Democrats are older but not wiser

What’s the salient feature of Washington leadership? Is it cynicism? Incompetence? Profligacy with our money? Those characteristics stand out, but none is quite it.

The unprecedented thing is that they are so old.

Democrats who control the federal capital are superannuated as no American government and few others elsewhere have ever been. Joe Biden, the oldest president ever, is 79; Speaker Nancy Pelosi is 82; Majority Leader Steny Hoyer is also 82; Chief Whip James Clyburn is 81. Senate Majority Leader Chuck Schumer is relatively sprightly but still 71; his deputy, Sen. Dick Durbin, is 77. Sen. Bernie Sanders, heart and soul of the party, is 80. Most of those who chair prized Capitol Hill committees are up there with them.

Throughout history, a few remarkable figures have brimmed with energy and ideas into great age. But that isn’t the case with whole echelons of politicians such as those above. A question that has always hung over this administration and this Congress is, who is really running the show?
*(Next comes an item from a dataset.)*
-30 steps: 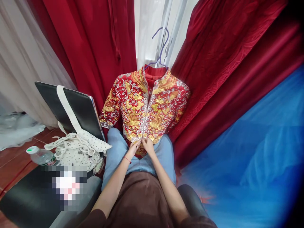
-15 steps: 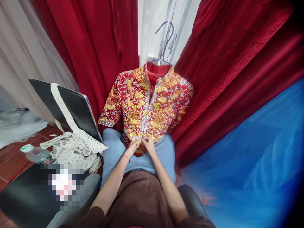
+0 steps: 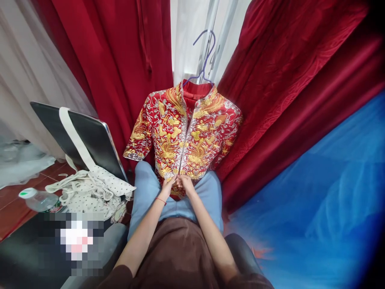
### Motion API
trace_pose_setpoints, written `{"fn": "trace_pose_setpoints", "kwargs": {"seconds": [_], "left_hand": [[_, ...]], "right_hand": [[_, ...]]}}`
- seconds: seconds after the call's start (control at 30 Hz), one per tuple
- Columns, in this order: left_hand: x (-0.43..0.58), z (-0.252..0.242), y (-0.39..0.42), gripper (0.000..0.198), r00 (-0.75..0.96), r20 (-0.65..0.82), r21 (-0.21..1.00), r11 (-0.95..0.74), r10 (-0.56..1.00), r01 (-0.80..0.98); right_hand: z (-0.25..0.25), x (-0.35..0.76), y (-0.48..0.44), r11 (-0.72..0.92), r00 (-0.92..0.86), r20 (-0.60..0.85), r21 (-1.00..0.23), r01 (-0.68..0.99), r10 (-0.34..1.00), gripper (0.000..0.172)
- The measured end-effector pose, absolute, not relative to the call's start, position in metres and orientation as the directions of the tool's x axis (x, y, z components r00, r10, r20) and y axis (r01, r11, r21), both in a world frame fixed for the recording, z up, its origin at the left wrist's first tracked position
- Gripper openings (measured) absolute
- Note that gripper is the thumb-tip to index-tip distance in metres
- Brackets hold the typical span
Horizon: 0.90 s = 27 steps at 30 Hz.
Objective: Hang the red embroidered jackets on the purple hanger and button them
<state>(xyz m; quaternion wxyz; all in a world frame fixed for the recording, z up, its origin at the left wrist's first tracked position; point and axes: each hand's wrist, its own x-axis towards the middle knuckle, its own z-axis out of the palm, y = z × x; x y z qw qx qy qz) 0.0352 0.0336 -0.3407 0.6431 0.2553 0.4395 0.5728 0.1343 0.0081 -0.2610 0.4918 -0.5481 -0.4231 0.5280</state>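
A red jacket (image 3: 168, 132) with gold and silver embroidery hangs on a purple hanger (image 3: 207, 56) and rests against my knees. Its front edges meet lower down and part toward the stand-up collar. At the bottom of the front opening, my left hand (image 3: 168, 185) pinches the hem on the left side. My right hand (image 3: 185, 183) is right beside it, fingers curled on the hem at the centre. The two hands nearly touch, and their fingertips partly hide the edge between them.
To the left stands a black chair (image 3: 81, 136) with a white strap bag (image 3: 87, 192), dotted, on its seat. A plastic bottle (image 3: 39, 200) lies near it. Red curtains (image 3: 270, 80) hang on both sides; blue fabric (image 3: 315, 200) spreads at the right.
The view has shifted slightly, so the jacket's top and the chair sit a little further left and lower. Both hands stay at the hem, with only small finger movement.
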Motion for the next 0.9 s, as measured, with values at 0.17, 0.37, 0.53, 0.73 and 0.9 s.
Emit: {"fn": "trace_pose_setpoints", "kwargs": {"seconds": [0.17,0.37,0.53,0.73,0.9], "left_hand": [[0.036,-0.342,0.031,0.049,-0.144,-0.233,0.893,0.153,0.962,-0.423],[0.042,-0.324,0.024,0.053,-0.174,-0.198,0.932,0.13,0.965,-0.34],[0.02,-0.282,0.025,0.032,-0.028,-0.295,0.941,0.295,0.955,0.168],[0.005,-0.175,0.048,0.03,0.073,0.0,0.828,-0.041,0.997,0.559],[0.038,-0.094,0.086,0.021,0.205,0.374,0.359,-0.345,0.905,0.868]], "right_hand": [[-0.235,0.121,0.015,-0.143,0.211,-0.186,-0.969,-0.203,0.96,0.023],[-0.148,0.126,0.049,0.046,0.281,-0.027,-0.967,-0.252,0.959,0.021],[-0.079,0.144,0.068,0.118,0.125,0.097,-0.977,-0.176,0.987,0.018],[-0.076,0.15,0.064,0.081,0.084,0.069,-0.986,-0.146,0.994,0.018],[-0.072,0.141,0.064,0.092,0.122,0.065,-0.969,-0.23,0.99,0.018]]}}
It isn’t comforting to remark that 70 or 80 is the new 60, or to ponder other half-truths of a culture unwilling to accept that mortality isn’t a choice. We live in a gerontocracy.

Age is supposed to bring wisdom. But when voters look at the White House and Capitol Hill, they don’t see seasoned, elderly leaders acting as a moderating force on reckless youth. They see the opposite.

An old guard is clinging to power and rank by embracing the most radical ideas thrown up at them by frustrated younger generations that clamor for a wholesale restructuring of America’s culture, economy, and society. Members of the high command look anxiously over their shoulders at radicals who want to displace them. They’re leading by looking backward.

Biden, in particular, puts on a show of youth, jogging to podiums (when not meandering toward an undiscerned exit). But Democratic leaders en bloc adopt the demeanor of men and women itching for action, eager for “change.” On the contrary, their chief instinct is for self-preservation, stasis. The party is being eroded by an undertow of make-believe.

Schumer has spent two years focused on averting Rep. Alexandria Ocasio-Cortez’s threat to his Senate seat in New York, from where she and her ilk launched a putsch against the party establishment in 2018. Refusing to be outflanked by the Left, he embraces whichever radical proposals enthuse her, such as allowing students to slough off $1.7 trillion of college debt onto the rest of us. Now, Biden is on board. They’ve toyed with constitutional vandalism to pack the Supreme Court and make it safe for left-wing overreach. Biden, Schumer, Pelosi, and the rest keep pressing for reckless multitrillion-dollar spending that older, wiser heads should reject.

They refuse to learn that wrapping themselves in radicalism doesn’t appeal to Americans. This presents both Republicans and Democrats with a big opportunity. It makes GOP victories probable in the midterm elections. But it might, just might, also persuade Democrats to choose new congressional leaders — and a younger nominee for the 2024 presidential contest.